So is that a tax increase?

"No one is getting their taxes raised," said Gene Sperling, who was President Bill Clinton's chief economic adviser. "The only debate is how large the tax cuts should be for the top 5 percent."

Say what you want about the Clinton team but no one can question them on economics and budgets. They're the ones who gave us the largest surpluses and the longest peacetime economic expansion in US history. Bush's first full budget already has a deficit and we're in a recession.

Robert D. Reischauer, the former director of the Congressional Budget Office who is now president of the Urban Institute, a research center, had another answer. "This isn't budgeting," he said. "It's politics."

When you can't win with the facts, lie.

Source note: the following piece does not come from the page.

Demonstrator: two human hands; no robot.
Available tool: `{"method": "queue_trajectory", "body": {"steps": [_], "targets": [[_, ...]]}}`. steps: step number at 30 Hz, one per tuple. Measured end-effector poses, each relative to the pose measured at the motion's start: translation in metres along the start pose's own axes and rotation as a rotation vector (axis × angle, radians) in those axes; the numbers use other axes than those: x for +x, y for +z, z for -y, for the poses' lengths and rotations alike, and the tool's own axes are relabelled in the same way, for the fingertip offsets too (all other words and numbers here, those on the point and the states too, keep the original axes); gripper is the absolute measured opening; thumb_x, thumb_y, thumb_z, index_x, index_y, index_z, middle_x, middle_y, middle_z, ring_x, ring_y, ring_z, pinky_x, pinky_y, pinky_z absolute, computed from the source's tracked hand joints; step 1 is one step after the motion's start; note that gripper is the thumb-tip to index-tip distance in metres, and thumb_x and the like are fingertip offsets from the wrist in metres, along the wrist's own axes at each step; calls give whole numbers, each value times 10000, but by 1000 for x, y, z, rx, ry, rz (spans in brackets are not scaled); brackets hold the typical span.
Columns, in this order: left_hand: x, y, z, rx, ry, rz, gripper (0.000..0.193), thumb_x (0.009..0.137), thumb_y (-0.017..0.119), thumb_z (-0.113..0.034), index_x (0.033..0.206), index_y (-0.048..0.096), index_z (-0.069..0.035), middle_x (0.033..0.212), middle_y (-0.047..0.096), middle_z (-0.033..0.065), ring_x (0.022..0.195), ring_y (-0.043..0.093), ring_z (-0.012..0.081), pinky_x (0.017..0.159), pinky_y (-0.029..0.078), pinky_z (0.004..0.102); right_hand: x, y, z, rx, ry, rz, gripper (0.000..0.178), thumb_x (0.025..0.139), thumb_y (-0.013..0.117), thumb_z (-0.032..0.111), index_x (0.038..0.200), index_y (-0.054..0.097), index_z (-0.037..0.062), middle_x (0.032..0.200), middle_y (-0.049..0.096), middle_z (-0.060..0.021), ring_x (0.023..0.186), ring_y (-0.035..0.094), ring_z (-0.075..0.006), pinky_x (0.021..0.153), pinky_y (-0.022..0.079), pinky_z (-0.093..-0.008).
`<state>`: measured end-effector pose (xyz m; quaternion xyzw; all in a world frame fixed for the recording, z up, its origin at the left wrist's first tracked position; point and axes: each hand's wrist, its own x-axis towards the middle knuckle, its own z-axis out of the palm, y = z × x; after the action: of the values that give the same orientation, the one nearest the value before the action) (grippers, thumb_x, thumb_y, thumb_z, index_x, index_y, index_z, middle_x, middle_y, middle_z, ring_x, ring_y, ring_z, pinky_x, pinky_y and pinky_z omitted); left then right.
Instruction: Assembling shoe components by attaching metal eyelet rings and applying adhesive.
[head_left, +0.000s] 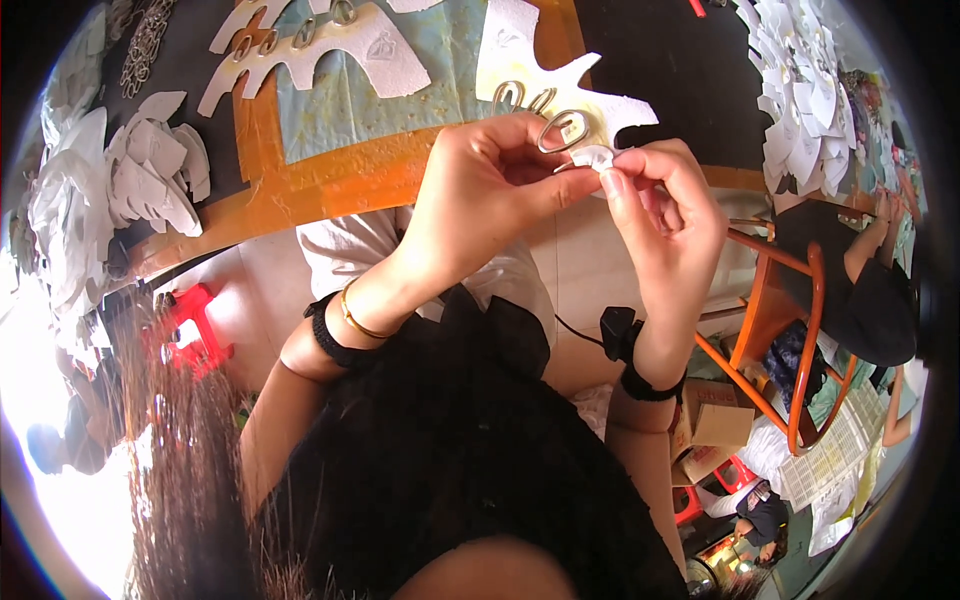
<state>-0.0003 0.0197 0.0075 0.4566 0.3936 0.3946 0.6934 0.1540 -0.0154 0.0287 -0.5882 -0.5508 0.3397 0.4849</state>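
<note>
My left hand [465, 205] and my right hand [670, 215] meet at the table's near edge, fingertips close together. Both pinch a small white strip [595, 157] that looks folded, beside an oval metal ring [562, 132]. This strip seems to belong to a white, scallop-edged cut piece [530, 55], which lies just beyond my fingers with more rings on it. To its left, a similar white cut piece [385, 65] carries several metal rings [305, 33] along its curved edge. How the strip passes the ring is hidden by my fingers.
A stained blue-green sheet [350, 125] covers part of the dark table, bordered by brown tape [300, 220]. White cut pieces are heaped at left [160, 165] and right [800, 95]. Linked metal rings [148, 45] lie far left. An orange-framed chair [815, 300] and cardboard boxes [720, 412] stand right.
</note>
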Motion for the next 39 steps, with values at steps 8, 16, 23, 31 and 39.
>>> {"method": "queue_trajectory", "body": {"steps": [8, 16, 23, 31, 39], "targets": [[-3, 5, -4, -69, -104, 35, 169, 789, 662, -32, 922, 569, 17, 886, 635, 58, 818, 589, 91, 754, 481, 223, 1, 8, 4, -75, -44, -41, 114, 706, 650, -25, 745, 554, 24, 754, 503, 22, 601, 415, -15, 476, 295, -145], [-3, 10, -3, -242, 16, -17, 170, 814, 652, -85, 911, 546, 5, 872, 611, 37, 816, 557, 51, 719, 467, 192, 5, 17, 1, -84, -142, -178, 143, 698, 671, 6, 794, 568, 24, 802, 539, -20, 641, 502, -132, 557, 410, -248], [-1, -5, 14, -48, 249, 47, 190, 821, 624, -45, 1001, 599, 11, 949, 619, 57, 827, 584, 96, 735, 477, 222, -3, 10, -2, -341, -340, -74, 124, 750, 650, 55, 830, 573, 0, 736, 577, -66, 646, 555, -169, 595, 442, -259], [4, -15, -6, -967, -557, 349, 175, 838, 619, -135, 970, 621, -20, 923, 627, 37, 829, 600, 103, 720, 500, 201, -2, 14, -11, 1023, 507, 198, 174, 809, 626, 152, 802, 563, -10, 699, 550, 12, 609, 477, -20, 546, 373, -160], [-6, -4, -7, -57, -42, -26, 148, 819, 640, -77, 933, 586, -1, 847, 632, 64, 764, 589, 86, 725, 472, 200, -9, 28, -20, -93, -99, -169, 182, 747, 659, 66, 709, 486, 22, 662, 495, 33, 577, 399, -25, 492, 331, -186]]}}
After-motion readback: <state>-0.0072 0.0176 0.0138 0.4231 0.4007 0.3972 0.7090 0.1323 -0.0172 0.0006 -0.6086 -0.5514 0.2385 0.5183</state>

Bush and Co. are becoming seasoned experts. The sad part is someone is going to have to pay for these tax cuts at some point. Deficits are projected for years to come by Bush's own Budget Office. We won't accuse the Bush team of being honest?


Bush helps Enron--India

By Adam Entous

WASHINGTON (Reuters) - The Bush administration intervened with top Indian officials last year in a bid to salvage an Enron Corp. project in India, according to documents released on Friday that shed new light on the administration's relations with a major financial backer.

The White House said the effort, involving Vice President Dick Cheney and other senior officials, was justified because the $2.9 billion Dabhol power project was financed in part through the U.S. government's Overseas Private Investment Corporation (OPIC), a taxpayer-backed agency that provides "political risk" insurance and loans to help U.S. companies invest in developing nations.

So, the cover-up begins to unravel. Since the beginning of this scandal the White House has said they did nothing for Enron. Now, we know it was a lie.

The White House denied the push was influenced by Enron's political contributions. Enron was Bush's biggest backer heading into the 2000 presidential election, giving about $623,000 to his campaigns since 1993, when he was raising money for his first Texas gubernatorial race.

OPIC's exposure to the Dabhol project amounted to $340 million in both insurance and loans. In a Nov. 6, 2001 letter to India's national security adviser, OPIC President Peter Watson said the issue had risen "to the highest levels of the United States Government (and) could force OPIC to close its programs entirely in India."

Watson's letter followed a June meeting between Cheney and Indian officials in which the vice president brought up the Enron project. In the months to follow OPIC would prepare "talking points" on Dabhol for Bush's meeting on Nov. 9 with Indian Prime Minister Atal Behari Vajpayee.

Bush did not bring up the issue, however, according to the documents and White House officials.

Just days before Vajpayee came to the White House, Enron chairman Kenneth Lay had called Treasury Secretary Paul O'Neill and Commerce Secretary Don Evans, Bush's 2000 campaign manager, to warn them of the company's mounting financial problems.

Enron President Lawrence "Greg" Whalley called Treasury Undersecretary Peter Fisher in late October and early November, seeking help for the energy-trading giant, which on Nov. 8, the day before the Bush-Vajpayee meeting, disclosed that it had overstated earnings dating back to 1997 by almost $600 million. The company filed for bankruptcy on Dec. 2, the largest in U.S. history.

In recent weeks the White House has sought to distance itself from the widening scandal surrounding Enron. The White House says it monitored the situation but did nothing to help the Houston-based company avert collapse.


Enron owns 65 percent of Dabhol, General Electric Co. and construction firm Bechtel Corp. each own 10 percent and the Maharashtra State Electricity Board (MSEB) the remaining 15 percent.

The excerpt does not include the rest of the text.